The U.S. and Canada helped turn around Great Lakes water quality – particularly on Lake Erie, which was declared all but dead in the 1970s because of choking nutrient overloads and other pollution – through phosphorus reduction efforts. A nationwide voluntary ban on phosphates in laundry detergents was enacted in 1994, and 17 U.S. states, including all of the Great Lakes states, enacted similar restrictions on phosphates in dish detergent in 2010. Farmers and environmental managers have also worked to reduce the runoff of agricultural and lawn fertilizers, including phosphorus, into Great Lakes tributaries.
“We would say, ‘If we keep the load below those target numbers, we will prevent algal blooms,’ ” Katsev said. “Now we seem to be losing the effectiveness of this tool. Mussels have greater influence.”
That means environmental managers “will need to make better models,” and more needs to be understood about quagga mussels and where and how their populations are expanding in the Great Lakes, he said.
It’s an issue on Randall Claramunt’s mind.
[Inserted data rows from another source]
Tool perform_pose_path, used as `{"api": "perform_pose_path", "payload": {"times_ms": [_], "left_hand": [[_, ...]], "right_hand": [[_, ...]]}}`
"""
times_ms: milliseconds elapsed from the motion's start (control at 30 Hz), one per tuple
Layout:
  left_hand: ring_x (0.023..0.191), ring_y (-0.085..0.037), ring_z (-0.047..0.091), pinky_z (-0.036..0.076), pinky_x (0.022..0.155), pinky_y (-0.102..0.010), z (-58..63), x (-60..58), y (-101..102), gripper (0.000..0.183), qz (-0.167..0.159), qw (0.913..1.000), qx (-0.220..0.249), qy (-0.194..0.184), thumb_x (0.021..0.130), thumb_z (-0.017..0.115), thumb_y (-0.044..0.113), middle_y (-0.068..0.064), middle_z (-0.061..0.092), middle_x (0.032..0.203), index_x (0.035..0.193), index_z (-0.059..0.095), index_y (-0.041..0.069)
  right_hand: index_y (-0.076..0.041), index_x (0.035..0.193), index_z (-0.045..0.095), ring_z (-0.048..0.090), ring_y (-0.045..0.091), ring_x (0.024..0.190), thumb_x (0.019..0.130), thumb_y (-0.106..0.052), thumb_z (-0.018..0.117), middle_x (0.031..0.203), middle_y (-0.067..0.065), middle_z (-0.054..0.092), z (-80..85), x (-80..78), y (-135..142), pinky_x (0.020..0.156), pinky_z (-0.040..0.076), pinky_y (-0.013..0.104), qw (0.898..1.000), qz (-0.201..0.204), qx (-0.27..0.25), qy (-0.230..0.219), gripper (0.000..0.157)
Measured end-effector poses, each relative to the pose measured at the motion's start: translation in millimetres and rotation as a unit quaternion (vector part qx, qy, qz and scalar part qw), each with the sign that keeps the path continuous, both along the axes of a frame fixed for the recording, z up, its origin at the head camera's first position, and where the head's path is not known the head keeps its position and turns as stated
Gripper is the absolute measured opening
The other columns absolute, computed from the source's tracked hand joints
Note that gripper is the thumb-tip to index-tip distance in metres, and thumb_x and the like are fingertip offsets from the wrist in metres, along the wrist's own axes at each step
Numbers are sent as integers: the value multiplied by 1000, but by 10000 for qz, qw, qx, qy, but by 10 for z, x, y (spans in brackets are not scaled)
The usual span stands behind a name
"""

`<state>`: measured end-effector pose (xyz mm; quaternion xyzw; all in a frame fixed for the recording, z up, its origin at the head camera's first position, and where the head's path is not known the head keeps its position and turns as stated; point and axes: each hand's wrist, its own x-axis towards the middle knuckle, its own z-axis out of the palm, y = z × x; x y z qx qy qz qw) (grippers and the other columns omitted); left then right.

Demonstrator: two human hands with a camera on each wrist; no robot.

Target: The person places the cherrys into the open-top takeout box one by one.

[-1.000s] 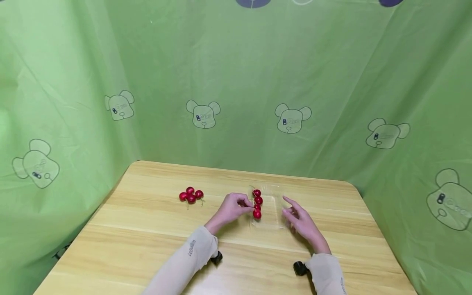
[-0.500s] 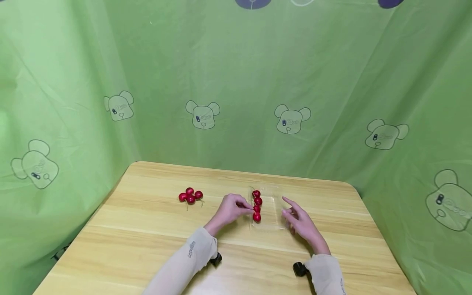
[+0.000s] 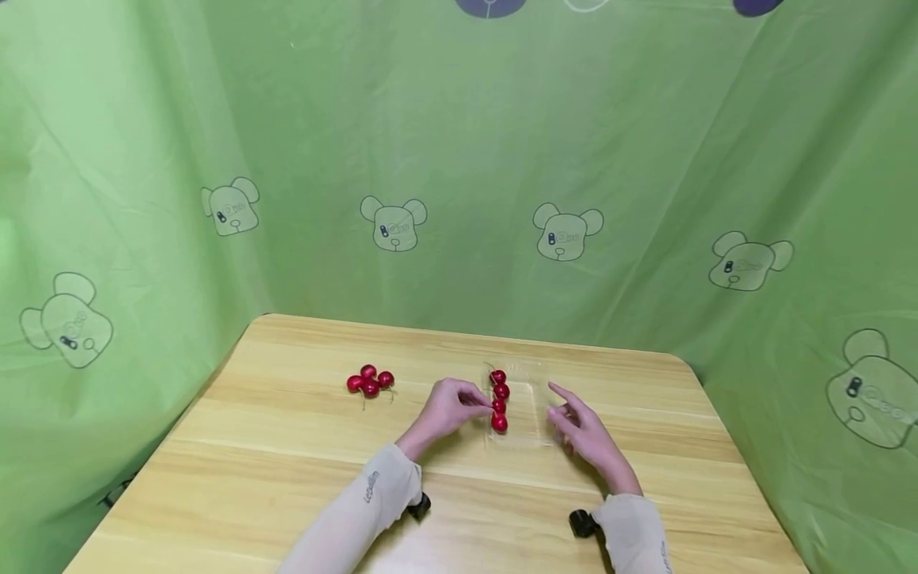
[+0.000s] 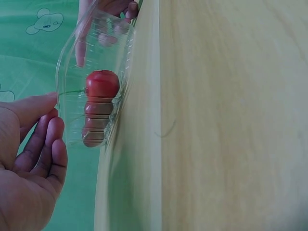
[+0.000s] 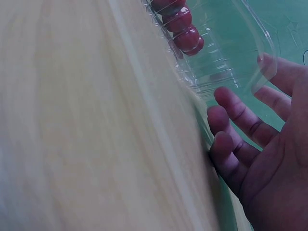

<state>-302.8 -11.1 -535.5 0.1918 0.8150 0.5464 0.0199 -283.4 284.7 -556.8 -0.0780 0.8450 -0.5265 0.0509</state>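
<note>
A clear plastic box lies on the table, with a row of red cherries along its left side. My left hand is at the left rim, thumb and forefinger pinching the green stem of the front cherry, which sits inside the box. In the left wrist view that stem crosses the rim to the thumb tip. On the other side, my right hand has loosely bent, spread fingers and holds nothing. Its forefinger overlaps the box's right rim in the right wrist view.
Several more cherries with stems lie in a cluster on the wooden table, left of the left hand. A green curtain with bear-head prints hangs behind and beside the table.
The front cherry has shifted slightly towards the box's near end since one second ago. Both hands stay almost still.
</note>
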Motion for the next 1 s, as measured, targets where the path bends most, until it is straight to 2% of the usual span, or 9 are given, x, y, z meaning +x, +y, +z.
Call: {"api": "perform_pose_path", "payload": {"times_ms": [133,267,400,467,700,1000], "left_hand": [[75,-7,67,58,71,-23,-9,-5,-10,9,19,10000,-17,-18,86,84,12,7,76,85,93,81,16],[76,-7,67,58,73,-23,-29,5,-33,10,16,9999,80,-95,86,83,9,4,76,87,95,80,15],[77,-8,67,58,73,-22,-35,10,-44,10,33,9998,148,-126,87,82,8,2,77,88,95,80,14],[77,-10,67,58,73,-23,-21,11,-44,10,41,9998,139,-100,87,82,8,1,77,89,95,80,13],[77,-8,67,58,74,-23,-42,-5,-51,10,37,9999,118,-56,87,83,10,3,77,89,96,80,14],[77,-8,68,59,73,-24,-75,-7,-83,10,20,10000,91,-23,87,82,11,5,76,87,96,80,16]], "right_hand": [[-11,161,35,60,22,72,107,-20,58,112,26,62,78,25,-17,49,52,32,10000,-2,-9,-52,59],[-6,160,35,61,26,73,107,-17,58,111,30,61,265,126,-77,51,53,33,9999,111,-21,-124,59],[-2,159,34,61,25,72,106,-18,59,110,30,61,351,186,-109,50,53,34,9997,228,-102,11,61],[-2,159,34,61,25,71,106,-17,60,110,30,61,339,177,-105,50,53,34,9997,204,-166,12,61],[-15,161,36,59,17,70,106,-25,60,111,24,63,5,-2,-4,48,51,31,9999,54,-88,37,60],[-15,161,36,59,16,70,106,-26,60,110,23,63,10,10,-9,48,51,30,9999,45,-64,77,60]]}}
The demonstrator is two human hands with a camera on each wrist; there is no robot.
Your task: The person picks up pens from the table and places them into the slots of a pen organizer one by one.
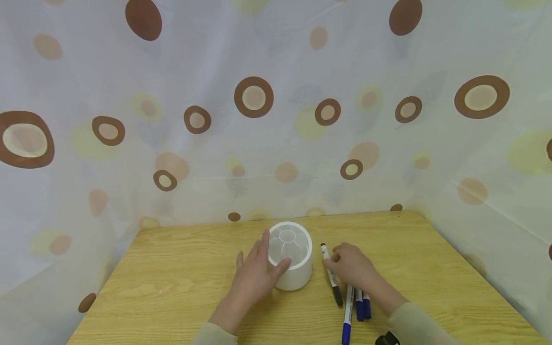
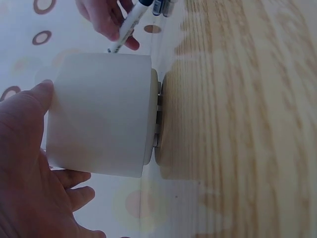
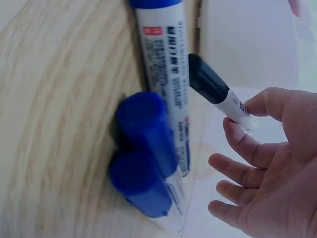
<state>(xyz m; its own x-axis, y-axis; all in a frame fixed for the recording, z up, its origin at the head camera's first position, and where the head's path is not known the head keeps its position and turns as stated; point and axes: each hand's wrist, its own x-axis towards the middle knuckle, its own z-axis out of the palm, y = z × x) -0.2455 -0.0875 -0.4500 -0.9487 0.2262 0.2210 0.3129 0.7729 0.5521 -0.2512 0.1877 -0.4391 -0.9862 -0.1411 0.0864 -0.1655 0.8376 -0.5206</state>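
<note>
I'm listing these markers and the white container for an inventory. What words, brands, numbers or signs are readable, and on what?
None reads clearly enough to quote.
Blue-capped marker with a red label: lines of characters, too blurred.
Other two blue-capped markers: no legible print.
Black-capped marker: print too small and blurred.
White container: no text visible.

head: above table (image 1: 185, 268), facing forward and down; widest view
left wrist: near, side-on to white container (image 2: 99, 114); rolled sideways
right wrist: closest, on blue-capped markers (image 3: 144, 128)
shared: container and markers, all three
</note>
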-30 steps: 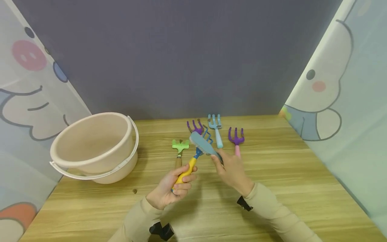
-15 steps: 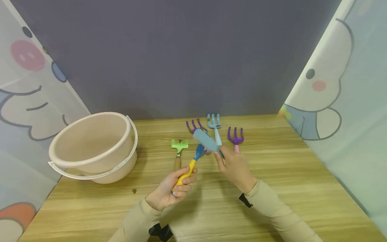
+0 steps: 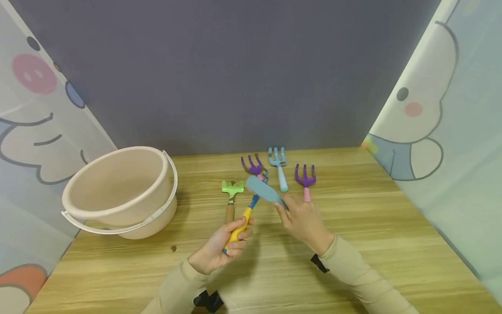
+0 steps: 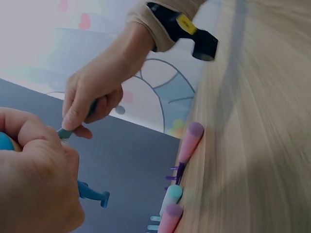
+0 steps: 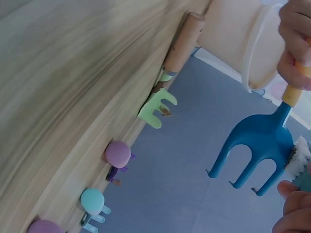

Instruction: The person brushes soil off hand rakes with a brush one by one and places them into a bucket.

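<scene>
My left hand (image 3: 219, 247) grips the yellow handle (image 3: 240, 229) of a small hand fork. Its blue three-tined head (image 5: 260, 138) shows best in the right wrist view, with dark specks on the tines. In my right hand (image 3: 306, 220) is a scrubbing brush (image 3: 262, 189) with a light blue back, gripped by its handle end. The brush lies across the fork's head in the head view and hides most of it. White bristles (image 5: 299, 158) touch or nearly touch the fork's outer tine in the right wrist view.
On the wooden table (image 3: 372, 253) lie a green fork (image 3: 232, 187), a light blue fork (image 3: 280, 170) and two purple forks with pink handles, one at right (image 3: 306, 179). A cream bucket (image 3: 121, 192) stands left. A brown crumb (image 3: 173, 248) lies near it.
The brush shifted slightly up and right, then back down and left over the fork's head. The fork turned a little about its handle. Both hands kept their hold.
</scene>
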The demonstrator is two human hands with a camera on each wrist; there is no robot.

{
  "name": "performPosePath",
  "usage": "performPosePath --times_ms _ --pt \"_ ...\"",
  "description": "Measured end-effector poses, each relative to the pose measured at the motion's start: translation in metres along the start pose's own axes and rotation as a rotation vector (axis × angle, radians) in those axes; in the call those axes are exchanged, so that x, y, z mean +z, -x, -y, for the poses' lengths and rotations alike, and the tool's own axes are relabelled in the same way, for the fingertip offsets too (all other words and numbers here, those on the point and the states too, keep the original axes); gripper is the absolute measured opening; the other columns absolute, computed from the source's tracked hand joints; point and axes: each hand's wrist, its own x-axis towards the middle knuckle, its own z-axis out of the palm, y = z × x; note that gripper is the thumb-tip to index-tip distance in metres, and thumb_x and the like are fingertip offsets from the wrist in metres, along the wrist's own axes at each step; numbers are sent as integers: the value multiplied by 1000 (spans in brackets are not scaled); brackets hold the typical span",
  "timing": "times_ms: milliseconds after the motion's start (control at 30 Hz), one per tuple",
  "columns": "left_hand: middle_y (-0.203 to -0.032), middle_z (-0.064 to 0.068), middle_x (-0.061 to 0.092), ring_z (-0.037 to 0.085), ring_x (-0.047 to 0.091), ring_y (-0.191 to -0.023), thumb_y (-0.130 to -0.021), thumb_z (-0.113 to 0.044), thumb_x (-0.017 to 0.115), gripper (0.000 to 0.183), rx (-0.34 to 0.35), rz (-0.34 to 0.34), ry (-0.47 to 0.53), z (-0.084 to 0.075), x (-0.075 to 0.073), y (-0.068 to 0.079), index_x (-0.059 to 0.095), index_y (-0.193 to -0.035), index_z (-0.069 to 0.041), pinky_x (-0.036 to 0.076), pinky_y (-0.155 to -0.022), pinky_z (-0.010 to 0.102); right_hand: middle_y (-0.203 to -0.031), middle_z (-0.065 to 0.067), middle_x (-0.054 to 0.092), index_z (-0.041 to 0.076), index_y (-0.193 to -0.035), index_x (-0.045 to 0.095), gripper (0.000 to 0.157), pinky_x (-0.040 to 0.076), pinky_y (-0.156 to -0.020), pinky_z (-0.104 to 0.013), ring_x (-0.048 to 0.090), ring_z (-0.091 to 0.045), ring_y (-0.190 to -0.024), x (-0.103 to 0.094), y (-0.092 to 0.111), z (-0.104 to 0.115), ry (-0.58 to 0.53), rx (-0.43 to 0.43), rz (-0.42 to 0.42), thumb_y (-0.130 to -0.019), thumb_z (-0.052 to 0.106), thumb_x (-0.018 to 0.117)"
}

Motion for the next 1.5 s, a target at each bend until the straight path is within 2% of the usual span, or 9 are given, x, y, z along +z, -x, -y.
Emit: performPosePath --times_ms 433,600,800,967,1133,1200,1267,1433,1500 --pt "-67 -9 38 -4 36 -44 -99 -33 38 22 33 -233 -329 3 -4 6 36 -110 -14 27 -40 9 -58 4 52 3 -88 61 48 24 -38 -10 30 0 -45 -2 -3 3 -55 11 12 -98 40 32" --pt "-69 -7 37 -2 32 -44 -97 -35 41 27 17 -335 -478 2 -6 7 37 -111 -11 26 -39 11 -58 2 52 0 -89 61 38 25 -37 -11 30 0 -42 -6 -4 1 -81 54 21 -97 32 43" --pt "-67 -5 37 4 30 -44 -95 -34 45 35 -6 -467 -722 -2 -5 7 41 -114 -4 29 -40 16 -52 6 41 -1 -88 59 22 21 -36 -11 23 2 -40 -11 -6 -7 -77 104 45 -90 20 56" --pt "-63 -2 38 8 31 -42 -96 -32 45 33 46 -545 -954 -2 -3 9 44 -108 -1 30 -38 20 -50 4 44 -6 -96 60 26 22 -34 -12 26 0 -37 -18 -7 -15 -52 144 21 -89 19 56" --pt "-61 0 40 8 33 -43 -96 -30 45 31 108 -621 -1238 2 -3 13 50 -109 -2 30 -38 18 -49 2 45 -6 -93 61 28 24 -33 -14 29 -1 -36 -25 -8 -22 -58 184 -8 -92 21 53" --pt "-62 0 41 7 35 -45 -96 -32 46 33 130 -656 -1349 5 -3 14 52 -110 -3 31 -39 18 -48 4 42 -5 -94 61 25 24 -33 -15 27 1 -37 -28 -9 -23 -120 236 8 -92 19 54" --pt "-62 0 41 6 36 -45 -95 -36 46 35 149 -681 -1416 6 -3 15 52 -110 -5 32 -39 19 -50 6 40 -3 -94 63 24 25 -35 -17 26 1 -38 -31 -9 -24 -247 339 75 -93 19 52" --pt "-61 -3 41 4 36 -44 -95 -35 47 27 208 -715 -1463 7 -2 16 52 -109 -12 33 -38 19 -56 5 34 0 -96 58 36 27 -41 -21 27 -4 -44 -37 -10 -31 -846 737 361 -98 31 41" --pt "-59 -4 40 3 35 -43 -95 -34 48 25 222 -723 -1469 7 -1 16 51 -109 -13 33 -36 18 -56 6 31 0 -99 53 40 25 -43 -20 26 -4 -44 -37 -9 -35 -1066 847 448 -98 37 37"
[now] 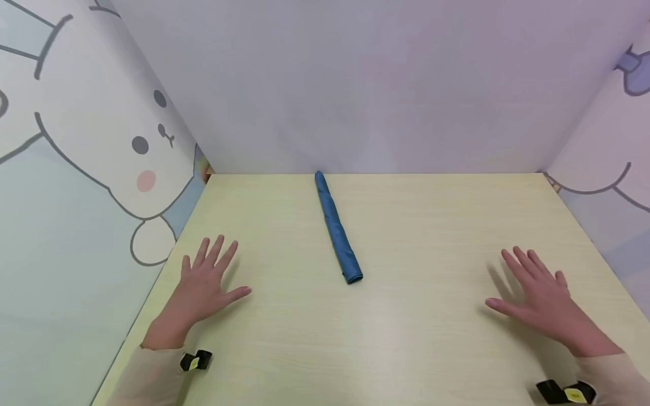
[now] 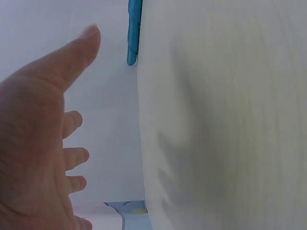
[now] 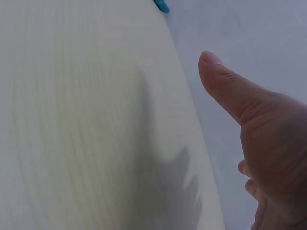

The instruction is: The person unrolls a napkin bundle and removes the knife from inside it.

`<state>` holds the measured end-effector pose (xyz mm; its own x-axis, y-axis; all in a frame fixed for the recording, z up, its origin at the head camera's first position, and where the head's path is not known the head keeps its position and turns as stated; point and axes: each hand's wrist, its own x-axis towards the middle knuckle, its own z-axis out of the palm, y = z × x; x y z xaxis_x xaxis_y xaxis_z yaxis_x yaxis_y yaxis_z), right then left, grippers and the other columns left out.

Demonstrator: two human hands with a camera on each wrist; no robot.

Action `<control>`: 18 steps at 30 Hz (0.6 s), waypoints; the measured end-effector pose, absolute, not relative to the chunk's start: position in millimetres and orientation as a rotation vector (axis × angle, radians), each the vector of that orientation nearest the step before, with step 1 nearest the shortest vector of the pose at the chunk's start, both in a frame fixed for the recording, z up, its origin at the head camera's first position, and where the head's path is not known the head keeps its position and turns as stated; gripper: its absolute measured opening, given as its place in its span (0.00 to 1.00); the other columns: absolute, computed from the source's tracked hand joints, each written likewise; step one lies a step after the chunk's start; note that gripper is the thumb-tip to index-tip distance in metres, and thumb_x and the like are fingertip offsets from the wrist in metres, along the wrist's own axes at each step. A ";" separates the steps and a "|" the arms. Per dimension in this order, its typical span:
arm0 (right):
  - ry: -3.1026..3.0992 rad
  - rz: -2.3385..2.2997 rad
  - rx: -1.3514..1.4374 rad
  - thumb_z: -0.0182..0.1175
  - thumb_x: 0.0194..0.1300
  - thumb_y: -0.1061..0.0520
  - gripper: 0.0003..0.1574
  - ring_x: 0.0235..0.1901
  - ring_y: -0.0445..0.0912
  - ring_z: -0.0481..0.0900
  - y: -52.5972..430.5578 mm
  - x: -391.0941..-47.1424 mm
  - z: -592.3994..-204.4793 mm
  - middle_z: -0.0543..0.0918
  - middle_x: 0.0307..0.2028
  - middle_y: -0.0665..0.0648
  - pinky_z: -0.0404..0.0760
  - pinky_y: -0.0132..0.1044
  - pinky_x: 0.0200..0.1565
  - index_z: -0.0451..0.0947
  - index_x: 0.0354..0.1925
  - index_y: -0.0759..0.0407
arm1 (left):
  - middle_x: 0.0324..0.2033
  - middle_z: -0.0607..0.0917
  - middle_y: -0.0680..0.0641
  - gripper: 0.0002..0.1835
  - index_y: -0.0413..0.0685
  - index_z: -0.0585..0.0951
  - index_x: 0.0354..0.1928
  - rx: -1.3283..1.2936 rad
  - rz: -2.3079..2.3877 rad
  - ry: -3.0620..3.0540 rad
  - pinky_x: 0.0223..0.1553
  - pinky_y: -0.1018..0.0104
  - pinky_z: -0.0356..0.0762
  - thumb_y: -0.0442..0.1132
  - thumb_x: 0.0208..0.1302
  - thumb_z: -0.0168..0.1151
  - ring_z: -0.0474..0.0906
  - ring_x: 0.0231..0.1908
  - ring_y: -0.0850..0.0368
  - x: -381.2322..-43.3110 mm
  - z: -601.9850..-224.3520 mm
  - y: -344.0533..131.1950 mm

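A long, narrow roll of blue fabric (image 1: 337, 231) lies on the table, slanting from the back edge toward the middle in the head view. To its left my left hand (image 1: 203, 290) hovers over the tabletop, fingers spread and holding nothing. Farther off on the right, my right hand (image 1: 540, 299) is likewise spread above the table with nothing in it. The left wrist view catches one end of the blue roll (image 2: 134, 33) beyond the thumb. Just a tip of the blue roll (image 3: 162, 5) shows at the top of the right wrist view.
The pale wooden table (image 1: 431, 237) meets a plain light wall (image 1: 355, 84) at its back edge. Cartoon-printed panels stand at the left (image 1: 76, 225) and right (image 1: 609, 169) sides. Each sleeve carries a small black device, the left device (image 1: 196, 361) and the right device (image 1: 566, 392).
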<state>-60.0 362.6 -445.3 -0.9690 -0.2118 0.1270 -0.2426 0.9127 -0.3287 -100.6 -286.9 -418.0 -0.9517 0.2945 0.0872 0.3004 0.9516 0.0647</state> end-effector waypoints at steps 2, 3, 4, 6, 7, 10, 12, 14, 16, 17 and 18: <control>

He’s a fisheries biologist and Lake Huron Basin Coordinator for the Michigan Department of Natural Resources.
“One of the major impacts to the Great Lakes in its relatively recent history, the last hundred years, was the invasion of sea lamprey,” he said. “We have to spend millions every year to combat the lamprey – if we didn’t, it would devastate the sport and commercial fishery.
“I characterize the zebra and quagga mussels as on the same level of impact to the Great Lakes as the sea lamprey. They’ve changed the food web, they’ve caused substantial detriment to several species ... they’ve changed the lakes, and continue to change them, to where it might take decades before we get any stability.”
More information is needed like the Minnesota study, Claramunt said.
“We need a better nutrient budget,” he said. “(We need to know) what is the long-term effect of the mussels in their nutrient impacts, and we don’t have good answers on that yet.”
The sheer numbers of quagga mussels – anywhere the Minnesota researchers looked on the lake bottoms – left an impression on Katsev, he said. At one point, the scientists lowered a camera with a light almost 200 feet to the Lake Michigan bottom. They could see clear images of the quagga mussels, but the picture wasn’t the best.
“We figured out that we forgot to turn the light on,” he said. “But we still see it – there was enough light there at 60 meters down. The water is so transparent because of the mussels’ filtration. And that was never the case in Lake Michigan.”